3. A locking device according to claim 2, further characterized in that said gear-cam segment is substantially semi-circular in configuration, being formed with said gear teeth portion extending for approximately 180 along one side of the circumference of the segment, said first and second pins being located along a diametrical line of the semi-circular segment adjacent to its opposite side, which opposite side is formed with said cam surface portion extending between said pins.
4. A locking device according to claim 2, wherein the locking device includes a plurality of said gear-cam segments for actuating locking bars projectable from a plurality of sides of the door, said cam plate being fixed to the locking device such that said first legs of all the cam slots are located on radial lines passing through the axis of said drive gear, and said second legs are all located on a circular line having its center at the axis of said drive gear.
5. A locking device according to claim 1, wherein said actuator means further includes manipulatable handle coupled to said drive gear for rotating same to actuate the locking bar, and a key-operated latch for locking the handle and drive gear against rotation.
6. A locking device according to claim 5, wherein said handle is coupled to the drive gear by a spring-urged clutch, which clutch releases if a forced opening of the door is attempted via the handle.
7. A locking device according to claim 5, wherein said key-operated latch includes a latching bar movable from a latching position to an unlatching position by a key-operated lock cylinder, said latching bar being formed with a rectangular slot receiving a locking element carried by said rotatable drive gear and having parallel straight sides engageable by the walls of the rectangular slot for locking the rotatable drive gear and the handle coupled thereto against rotary movement when the locking bar is in its latching position, said rectangular slot being enlarged at one end for permitting the rotatable drive gear and the handle coupled thereto to be rotated when the latching bar is in its unlatching position.
8. A locking device according to claim 7, further including a casing enclosing said key-operaed lock cylinder, rotatable drive gear, gear-cam segment, and the coupling to the locking bar; said locking device further including a protector plate secured to said casing so as to be disposed externally thereof and covering said key-operated cylinder, said protector plate having a circular opening covered by a circular disc formed with the key slot, which disc is yieldingly secured to the protector plate externally of the casing and aligned with said key-operated lock cylinder, such that if an attempt is made to drill through the lock cylinder, the drill will first engage the disc which disc will rotate with the drill with respect to the protector plate and thereby prevent the drill from penetrating same to the lock cylinder.
Description
BACKGROUND OF THE INVENTION

The present invention relates to improvements in locking devices particularly for doors. The invention is especially directed to door locking devices of the type which include a plurality of locking bars projectable from all four sides of a door into recesses in the door frame, and is therefore described below with respect to this application.

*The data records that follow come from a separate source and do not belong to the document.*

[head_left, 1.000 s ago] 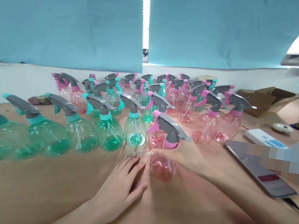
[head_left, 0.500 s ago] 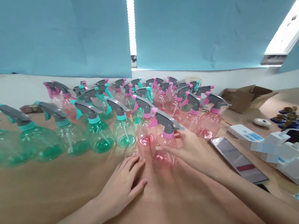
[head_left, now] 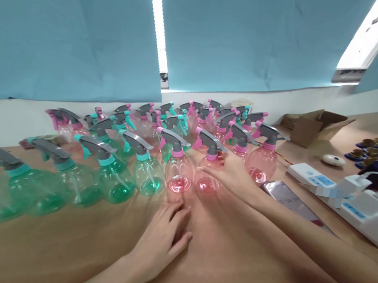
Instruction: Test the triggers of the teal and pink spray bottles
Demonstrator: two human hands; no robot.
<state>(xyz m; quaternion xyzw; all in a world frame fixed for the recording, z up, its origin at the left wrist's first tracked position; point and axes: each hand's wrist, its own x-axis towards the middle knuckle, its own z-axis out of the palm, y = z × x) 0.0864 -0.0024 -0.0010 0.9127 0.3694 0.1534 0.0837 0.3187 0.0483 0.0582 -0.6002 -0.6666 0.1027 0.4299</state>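
Observation:
My right hand [head_left: 232, 174] is wrapped round the right side of a clear pink spray bottle [head_left: 206, 185] with a grey and pink trigger head. This bottle stands upright on the table, close beside another pink spray bottle [head_left: 178, 171] on its left. Flat on the brown tabletop [head_left: 229, 249] lies my left hand [head_left: 166, 236], fingers stretched and holding nothing. Its fingertips are just in front of the second pink bottle. Further left, several green spray bottles [head_left: 149, 176] make up the front row. Behind them stand several more pink and green ones, partly hidden.
Right of my right forearm lies a phone [head_left: 288, 199], partly covered by the arm. A white power strip [head_left: 310, 175] with plugged-in chargers, a white mouse [head_left: 333, 160] and an open cardboard box [head_left: 306, 131] are beyond it. Blue blinds [head_left: 246, 35] hang behind.
My right hand has shifted the pink spray bottle slightly back, in line with the pink one beside it. My left hand stays flat on the table. The view has turned a little.

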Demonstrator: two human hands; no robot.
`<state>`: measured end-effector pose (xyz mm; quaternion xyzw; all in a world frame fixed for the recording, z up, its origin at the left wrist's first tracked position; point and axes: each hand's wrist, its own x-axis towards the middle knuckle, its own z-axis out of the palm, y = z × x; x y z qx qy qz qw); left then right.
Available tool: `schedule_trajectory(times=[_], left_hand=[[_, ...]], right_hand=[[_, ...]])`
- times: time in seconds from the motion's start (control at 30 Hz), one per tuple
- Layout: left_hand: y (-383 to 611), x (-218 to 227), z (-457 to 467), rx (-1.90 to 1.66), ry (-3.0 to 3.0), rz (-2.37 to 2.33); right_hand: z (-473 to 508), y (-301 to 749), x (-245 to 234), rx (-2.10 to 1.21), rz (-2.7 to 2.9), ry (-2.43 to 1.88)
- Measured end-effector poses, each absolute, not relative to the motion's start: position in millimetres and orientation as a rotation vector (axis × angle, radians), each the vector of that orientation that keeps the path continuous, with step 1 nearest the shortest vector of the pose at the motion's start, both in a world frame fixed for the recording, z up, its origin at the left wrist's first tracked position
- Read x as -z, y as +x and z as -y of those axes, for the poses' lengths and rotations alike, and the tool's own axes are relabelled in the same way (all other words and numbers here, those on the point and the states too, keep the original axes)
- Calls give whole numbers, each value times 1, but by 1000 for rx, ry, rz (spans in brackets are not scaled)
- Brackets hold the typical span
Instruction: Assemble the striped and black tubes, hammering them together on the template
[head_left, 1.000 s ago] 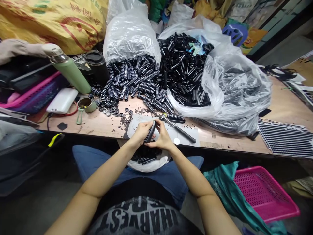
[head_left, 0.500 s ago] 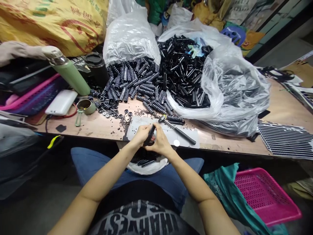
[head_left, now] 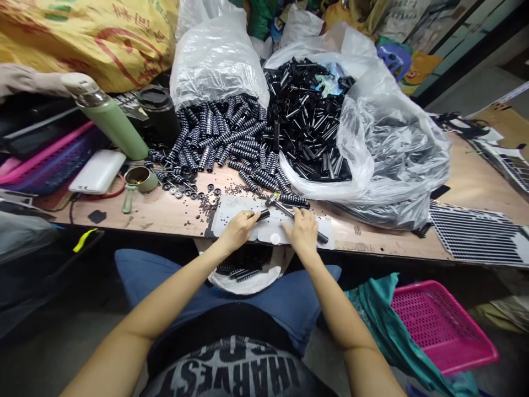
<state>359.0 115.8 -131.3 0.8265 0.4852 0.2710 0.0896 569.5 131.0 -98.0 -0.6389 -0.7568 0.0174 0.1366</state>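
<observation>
Between the thumb and fingers of my left hand is a short black tube, held low over the pale work plate. My right hand lies over the handle of a small hammer, its fingers curled over the far side and its thumb on the near side. The hammer head rests on the plate's far edge. A white round spot shows on the plate between my hands. Below the table edge, a white-rimmed container on my lap holds several black strips.
Behind the plate lie piles of ringed black rollers and black plastic parts in a clear bag. Tiny dark bits are scattered nearby. At left stand a green flask, a cup and a white power bank.
My hands have parted. My left hand keeps the black tube and has turned it flatter over the plate; my right hand has let go of it and moved right onto the hammer handle.
</observation>
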Motion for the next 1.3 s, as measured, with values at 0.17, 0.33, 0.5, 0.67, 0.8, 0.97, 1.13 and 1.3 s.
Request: schedule_trajectory(times=[0.17, 0.33, 0.5, 0.67, 0.8, 0.97, 1.13, 1.3], left_hand=[[348, 133, -116, -674, 2679, -1559], [350, 134, -110, -607, 2662, -1614], [372, 129, -101, -483, 2622, -1676], [396, 132, -87, -411, 2624, -1659], [396, 142, -87, -417, 2623, -1609], [389, 137, -106, -556, 2566, -1572], [391, 108, -99, -509, 2350, -1671], [345, 86, -141, -767, 2082, -1813]], right_hand=[[-121, 597, 84, -295, 2181, -2038], [-71, 589, 81, -435, 2078, -1965], [-54, 581, 59, -480, 2147, -1982], [-47, 550, 35, -495, 2005, -1616], [-46, 527, 55, -504, 2317, -1686], [-55, 525, 56, -540, 2385, -1824], [-78, 551, 48, -409, 2195, -1893], [-103, 585, 84, -129, 2245, -2033]])
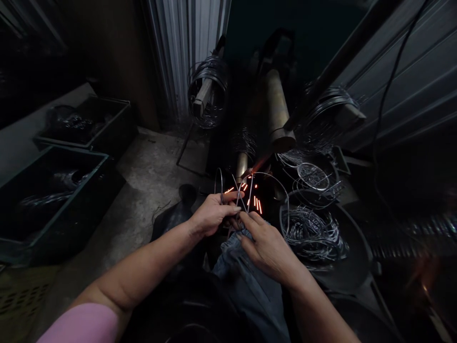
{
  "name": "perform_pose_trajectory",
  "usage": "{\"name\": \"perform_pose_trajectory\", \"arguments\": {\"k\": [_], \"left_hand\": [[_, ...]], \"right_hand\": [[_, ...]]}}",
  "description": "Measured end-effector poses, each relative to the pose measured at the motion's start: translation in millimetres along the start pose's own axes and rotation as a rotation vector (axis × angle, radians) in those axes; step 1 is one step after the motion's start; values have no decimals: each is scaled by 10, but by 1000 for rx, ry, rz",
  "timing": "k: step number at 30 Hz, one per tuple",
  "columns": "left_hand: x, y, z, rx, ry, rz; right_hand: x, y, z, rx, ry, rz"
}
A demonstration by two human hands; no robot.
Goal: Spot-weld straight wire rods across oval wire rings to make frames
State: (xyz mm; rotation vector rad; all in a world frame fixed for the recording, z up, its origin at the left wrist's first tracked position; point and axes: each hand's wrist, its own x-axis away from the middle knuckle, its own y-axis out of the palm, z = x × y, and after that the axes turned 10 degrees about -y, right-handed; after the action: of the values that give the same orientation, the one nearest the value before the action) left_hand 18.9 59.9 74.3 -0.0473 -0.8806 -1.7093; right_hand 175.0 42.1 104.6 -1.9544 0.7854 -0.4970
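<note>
My left hand (214,214) is shut on thin steel wires (243,195) that rise in crossing strands. My right hand (266,250) grips the same bundle from below, its fingers curled close to my left hand. A wide wire loop (282,195) curves out to the right of my hands. Orange sparks (255,202) fly just beyond my fingertips, beside the tip of a brass-coloured cylindrical electrode arm (278,109). The point where the wires meet the arm is dark and partly hidden. Denim cloth (246,281) lies on my lap beneath my hands.
A heap of wire rings (310,233) lies in a dark round pan to my right. Wire coils hang on spindles (209,90) (332,109) ahead. Dark crates of wire (84,121) (50,195) stand on the concrete floor (150,176) at left, with corrugated metal walls behind.
</note>
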Motion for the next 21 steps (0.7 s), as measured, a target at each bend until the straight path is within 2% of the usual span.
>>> {"name": "perform_pose_trajectory", "arguments": {"k": [5,9,11,14,21], "left_hand": [[0,-27,-14,-6,-11,9],[99,-144,-57,-51,4,40],[194,-236,-91,-67,-9,81],[355,-375,-135,-64,-13,118],[556,-532,-117,-91,-20,190]], "right_hand": [[57,94,1,47,-60,100],[252,78,-62,195,-226,179],[342,63,-82,237,-276,147],[391,102,-60,285,-258,113],[285,216,41,372,-282,-3]]}}
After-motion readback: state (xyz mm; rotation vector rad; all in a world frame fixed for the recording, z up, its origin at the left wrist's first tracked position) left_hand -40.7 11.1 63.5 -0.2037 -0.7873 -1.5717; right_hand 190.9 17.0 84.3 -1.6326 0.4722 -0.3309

A number of such door locking devices are now in use. As a rule, however, the known devices have a limited movement of the locking bars from their withdrawn unlocking positions to their projected locking positions, which limited movement affects the locking strength of the bars when in their locking positions. In addition, in the known devices the force applied to the locking bars, in case of an attempted forced entry, is usually taken-up by relatively weak structural elements, such as pins. Thus, the known locking devices of this type generally can withstand only a force of up to about 400 Kgm if a forced entry is attempted.

BRIEF SUMMARY OF THE INVENTION

An object of the present invention is to provide a locking device having advantages in the foregoing respects as will be described more particularly below.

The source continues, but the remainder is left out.